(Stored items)
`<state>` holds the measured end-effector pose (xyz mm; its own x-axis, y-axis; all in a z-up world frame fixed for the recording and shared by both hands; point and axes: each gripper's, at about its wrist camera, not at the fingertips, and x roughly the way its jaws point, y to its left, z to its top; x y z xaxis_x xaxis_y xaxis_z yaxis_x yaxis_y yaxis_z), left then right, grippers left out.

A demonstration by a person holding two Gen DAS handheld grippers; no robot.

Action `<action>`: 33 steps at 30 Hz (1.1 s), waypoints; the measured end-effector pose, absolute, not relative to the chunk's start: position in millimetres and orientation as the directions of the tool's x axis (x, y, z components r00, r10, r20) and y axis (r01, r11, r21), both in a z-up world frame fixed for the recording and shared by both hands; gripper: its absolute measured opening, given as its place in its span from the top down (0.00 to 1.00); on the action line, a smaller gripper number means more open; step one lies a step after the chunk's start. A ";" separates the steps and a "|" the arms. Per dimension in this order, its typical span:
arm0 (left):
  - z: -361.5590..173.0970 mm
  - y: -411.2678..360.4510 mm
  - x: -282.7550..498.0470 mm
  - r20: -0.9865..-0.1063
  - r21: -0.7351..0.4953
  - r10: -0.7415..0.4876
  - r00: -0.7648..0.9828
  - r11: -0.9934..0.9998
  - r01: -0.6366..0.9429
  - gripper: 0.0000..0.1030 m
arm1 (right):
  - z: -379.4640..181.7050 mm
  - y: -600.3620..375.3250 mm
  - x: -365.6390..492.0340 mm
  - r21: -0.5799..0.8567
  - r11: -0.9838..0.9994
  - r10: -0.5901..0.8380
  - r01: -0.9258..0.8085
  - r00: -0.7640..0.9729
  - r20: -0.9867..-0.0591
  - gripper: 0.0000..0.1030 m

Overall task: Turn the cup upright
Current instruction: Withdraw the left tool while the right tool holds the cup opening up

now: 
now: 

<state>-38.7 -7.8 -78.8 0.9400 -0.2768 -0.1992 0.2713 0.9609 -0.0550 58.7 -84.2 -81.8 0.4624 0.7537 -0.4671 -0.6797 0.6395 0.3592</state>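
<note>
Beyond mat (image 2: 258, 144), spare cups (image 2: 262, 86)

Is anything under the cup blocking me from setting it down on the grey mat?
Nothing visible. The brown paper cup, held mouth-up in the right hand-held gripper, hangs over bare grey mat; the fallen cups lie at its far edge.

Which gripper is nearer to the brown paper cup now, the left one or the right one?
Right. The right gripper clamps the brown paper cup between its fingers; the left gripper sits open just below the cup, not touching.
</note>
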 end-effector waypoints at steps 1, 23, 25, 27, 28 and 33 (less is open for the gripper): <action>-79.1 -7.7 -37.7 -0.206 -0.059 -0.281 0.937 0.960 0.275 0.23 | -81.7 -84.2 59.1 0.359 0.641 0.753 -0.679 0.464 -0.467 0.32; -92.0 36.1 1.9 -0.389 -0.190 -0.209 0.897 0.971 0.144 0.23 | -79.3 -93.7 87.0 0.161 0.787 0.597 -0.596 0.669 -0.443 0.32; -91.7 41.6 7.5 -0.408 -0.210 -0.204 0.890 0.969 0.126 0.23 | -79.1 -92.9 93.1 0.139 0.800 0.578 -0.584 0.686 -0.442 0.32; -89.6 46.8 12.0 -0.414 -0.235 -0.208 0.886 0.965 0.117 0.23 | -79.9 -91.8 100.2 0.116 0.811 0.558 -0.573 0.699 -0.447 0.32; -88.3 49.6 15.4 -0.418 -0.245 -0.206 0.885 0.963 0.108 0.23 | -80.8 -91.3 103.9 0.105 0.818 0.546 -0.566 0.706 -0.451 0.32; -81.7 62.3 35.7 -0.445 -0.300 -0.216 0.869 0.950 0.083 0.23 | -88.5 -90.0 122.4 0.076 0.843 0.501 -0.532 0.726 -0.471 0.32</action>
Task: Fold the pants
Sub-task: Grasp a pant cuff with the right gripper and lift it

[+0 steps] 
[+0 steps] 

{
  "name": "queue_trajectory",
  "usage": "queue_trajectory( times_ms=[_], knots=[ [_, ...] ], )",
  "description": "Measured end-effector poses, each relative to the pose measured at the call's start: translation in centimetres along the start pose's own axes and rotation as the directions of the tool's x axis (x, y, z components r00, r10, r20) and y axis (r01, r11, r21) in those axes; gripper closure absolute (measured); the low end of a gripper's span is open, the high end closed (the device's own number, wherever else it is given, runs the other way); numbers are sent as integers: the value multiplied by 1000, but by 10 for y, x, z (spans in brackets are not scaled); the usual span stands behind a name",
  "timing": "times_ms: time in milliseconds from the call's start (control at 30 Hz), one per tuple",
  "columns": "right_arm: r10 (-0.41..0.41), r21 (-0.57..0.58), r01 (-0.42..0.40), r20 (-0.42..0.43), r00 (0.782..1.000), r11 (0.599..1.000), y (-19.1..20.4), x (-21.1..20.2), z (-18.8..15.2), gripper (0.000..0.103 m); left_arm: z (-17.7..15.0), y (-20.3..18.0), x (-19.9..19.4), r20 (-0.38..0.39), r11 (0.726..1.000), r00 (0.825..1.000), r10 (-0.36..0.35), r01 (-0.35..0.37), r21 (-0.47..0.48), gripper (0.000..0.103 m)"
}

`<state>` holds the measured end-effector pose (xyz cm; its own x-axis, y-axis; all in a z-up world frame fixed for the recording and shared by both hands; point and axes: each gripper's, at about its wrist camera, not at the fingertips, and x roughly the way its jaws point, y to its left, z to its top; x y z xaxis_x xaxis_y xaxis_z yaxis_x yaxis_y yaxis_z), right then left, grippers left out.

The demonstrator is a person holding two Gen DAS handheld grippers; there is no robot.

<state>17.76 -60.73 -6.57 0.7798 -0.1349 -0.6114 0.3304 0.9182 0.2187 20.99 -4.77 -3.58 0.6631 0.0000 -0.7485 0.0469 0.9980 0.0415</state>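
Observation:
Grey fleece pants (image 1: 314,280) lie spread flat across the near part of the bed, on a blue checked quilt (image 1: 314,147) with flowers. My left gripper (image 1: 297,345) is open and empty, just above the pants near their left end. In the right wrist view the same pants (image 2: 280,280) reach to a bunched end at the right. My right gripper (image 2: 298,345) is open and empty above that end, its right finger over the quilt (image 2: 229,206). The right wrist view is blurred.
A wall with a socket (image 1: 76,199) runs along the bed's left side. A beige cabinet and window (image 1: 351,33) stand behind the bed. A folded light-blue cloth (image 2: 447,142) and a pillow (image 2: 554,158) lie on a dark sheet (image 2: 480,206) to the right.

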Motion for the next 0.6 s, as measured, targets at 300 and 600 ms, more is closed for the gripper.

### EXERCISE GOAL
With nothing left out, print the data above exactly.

### RESPONSE TO THIS EXERCISE
`<state>` holds the measured end-effector pose (xyz mm; its own x-axis, y-axis; all in a z-up world frame fixed for the recording and shared by both hands; point and axes: each gripper's, at about its wrist camera, not at the fingertips, and x roughly the way its jaws point, y to its left, z to its top; x y z xaxis_x xaxis_y xaxis_z yaxis_x yaxis_y yaxis_z), left then right, grippers left out.

A demonstration by a person holding two Gen DAS handheld grippers; no robot.

Action `<action>`: 33 steps at 30 Hz (1.1 s), waypoints; the measured end-effector pose, absolute, not relative to the chunk's start: position in millimetres and orientation as the directions of the tool's x axis (x, y, z components r00, r10, r20) and y axis (r01, r11, r21), both in a z-up world frame fixed for the recording and shared by both hands; gripper: its absolute measured opening, given as its place in its span from the top down (0.00 to 1.00); on the action line, a smaller gripper number means more open; step one lies a step after the chunk's start. A ";" separates the steps and a "|" the arms. Per dimension in this order, its typical span:
arm0 (left):
  - z: -361.5590..173.0970 mm
  - y: -411.2678..360.4510 mm
  - x: -282.7550..498.0470 mm
  - r20: -0.9865..-0.1063
  - r21: -0.7351..0.4953
  - r10: -0.7415..0.4876
  - r00: -0.7648..0.9828
  - r11: -0.9934..0.9998
  - r01: -0.6366..0.9429
  - gripper: 0.0000..0.1030 m
arm1 (right):
  - z: -379.4640..181.7050 mm
  - y: -600.3620..375.3250 mm
  - x: -365.6390..492.0340 mm
  - r21: -0.5799..0.8567
  - r11: -0.9838..0.9994
  - r10: -0.5901..0.8380
  - r01: -0.9258..0.8085
  - r00: -0.7640..0.9729
  - r20: -0.9867..-0.0591
  - gripper: 0.0000..0.1030 m

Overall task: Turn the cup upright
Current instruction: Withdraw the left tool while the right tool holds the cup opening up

now: 
now: 

<state>-38.7 -7.8 -78.8 0.9400 -0.2768 -0.1992 0.2713 0.9609 -0.0550 58.7 -84.2 -81.8 0.4624 0.7537 -0.4671 -0.6797 0.6395 0.3592</state>
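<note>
Beyond mat (image 2: 258, 144), spare cups (image 2: 262, 86)

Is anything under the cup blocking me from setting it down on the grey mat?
Nothing visible. The brown paper cup, held mouth-up in the right hand-held gripper, hangs over bare grey mat; the fallen cups lie at its far edge.

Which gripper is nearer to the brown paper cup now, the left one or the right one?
Right. The right gripper clamps the brown paper cup between its fingers; the left gripper sits open just below the cup, not touching.
</note>
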 end-effector waypoints at steps 1, 23, 25, 27, 28 and 33 (less is open for the gripper): <action>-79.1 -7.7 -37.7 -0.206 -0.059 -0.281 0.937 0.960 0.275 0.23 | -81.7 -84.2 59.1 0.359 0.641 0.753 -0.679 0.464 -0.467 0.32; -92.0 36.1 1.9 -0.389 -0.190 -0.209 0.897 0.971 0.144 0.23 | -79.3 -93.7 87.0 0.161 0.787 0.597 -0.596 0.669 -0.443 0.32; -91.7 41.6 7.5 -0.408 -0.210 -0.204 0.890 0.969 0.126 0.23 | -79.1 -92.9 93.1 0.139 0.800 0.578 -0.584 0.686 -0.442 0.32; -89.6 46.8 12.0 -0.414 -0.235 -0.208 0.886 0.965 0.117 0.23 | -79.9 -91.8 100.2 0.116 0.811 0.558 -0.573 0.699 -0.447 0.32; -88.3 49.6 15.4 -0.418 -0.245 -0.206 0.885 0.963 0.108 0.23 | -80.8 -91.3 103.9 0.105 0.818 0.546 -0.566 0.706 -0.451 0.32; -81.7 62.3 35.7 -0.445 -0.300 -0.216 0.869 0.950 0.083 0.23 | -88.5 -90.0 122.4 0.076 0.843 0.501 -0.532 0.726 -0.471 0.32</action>
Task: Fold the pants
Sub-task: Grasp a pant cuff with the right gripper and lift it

[+0 steps] 
[+0 steps] 

{
  "name": "queue_trajectory",
  "usage": "queue_trajectory( times_ms=[_], knots=[ [_, ...] ], )",
  "description": "Measured end-effector poses, each relative to the pose measured at the call's start: translation in centimetres along the start pose's own axes and rotation as the directions of the tool's x axis (x, y, z components r00, r10, r20) and y axis (r01, r11, r21) in those axes; gripper closure absolute (measured); the low end of a gripper's span is open, the high end closed (the device's own number, wherever else it is given, runs the other way); numbers are sent as integers: the value multiplied by 1000, but by 10 for y, x, z (spans in brackets are not scaled); the usual span stands behind a name",
  "timing": "times_ms: time in milliseconds from the call's start (control at 30 Hz), one per tuple",
  "columns": "right_arm: r10 (-0.41..0.41), r21 (-0.57..0.58), r01 (-0.42..0.40), r20 (-0.42..0.43), r00 (0.782..1.000), r11 (0.599..1.000), y (-19.1..20.4), x (-21.1..20.2), z (-18.8..15.2), gripper (0.000..0.103 m); left_arm: z (-17.7..15.0), y (-20.3..18.0), x (-19.9..19.4), r20 (-0.38..0.39), r11 (0.726..1.000), r00 (0.825..1.000), r10 (-0.36..0.35), r01 (-0.35..0.37), r21 (-0.47..0.48), gripper (0.000..0.103 m)"
}

`<state>` holds the measured end-effector pose (xyz cm; its own x-axis, y-axis; all in a z-up world frame fixed for the recording and shared by both hands; point and axes: each gripper's, at about its wrist camera, not at the fingertips, and x roughly the way its jaws point, y to its left, z to its top; x y z xaxis_x xaxis_y xaxis_z yaxis_x yaxis_y yaxis_z), right then left, grippers left out.

The demonstrator is a person holding two Gen DAS handheld grippers; there is no robot.

<state>17.76 -60.73 -6.57 0.7798 -0.1349 -0.6114 0.3304 0.9182 0.2187 20.99 -4.77 -3.58 0.6631 0.0000 -0.7485 0.0469 0.9980 0.0415</state>
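Observation:
Grey fleece pants (image 1: 314,280) lie spread flat across the near part of the bed, on a blue checked quilt (image 1: 314,147) with flowers. My left gripper (image 1: 297,345) is open and empty, just above the pants near their left end. In the right wrist view the same pants (image 2: 280,280) reach to a bunched end at the right. My right gripper (image 2: 298,345) is open and empty above that end, its right finger over the quilt (image 2: 229,206). The right wrist view is blurred.
A wall with a socket (image 1: 76,199) runs along the bed's left side. A beige cabinet and window (image 1: 351,33) stand behind the bed. A folded light-blue cloth (image 2: 447,142) and a pillow (image 2: 554,158) lie on a dark sheet (image 2: 480,206) to the right.
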
Motion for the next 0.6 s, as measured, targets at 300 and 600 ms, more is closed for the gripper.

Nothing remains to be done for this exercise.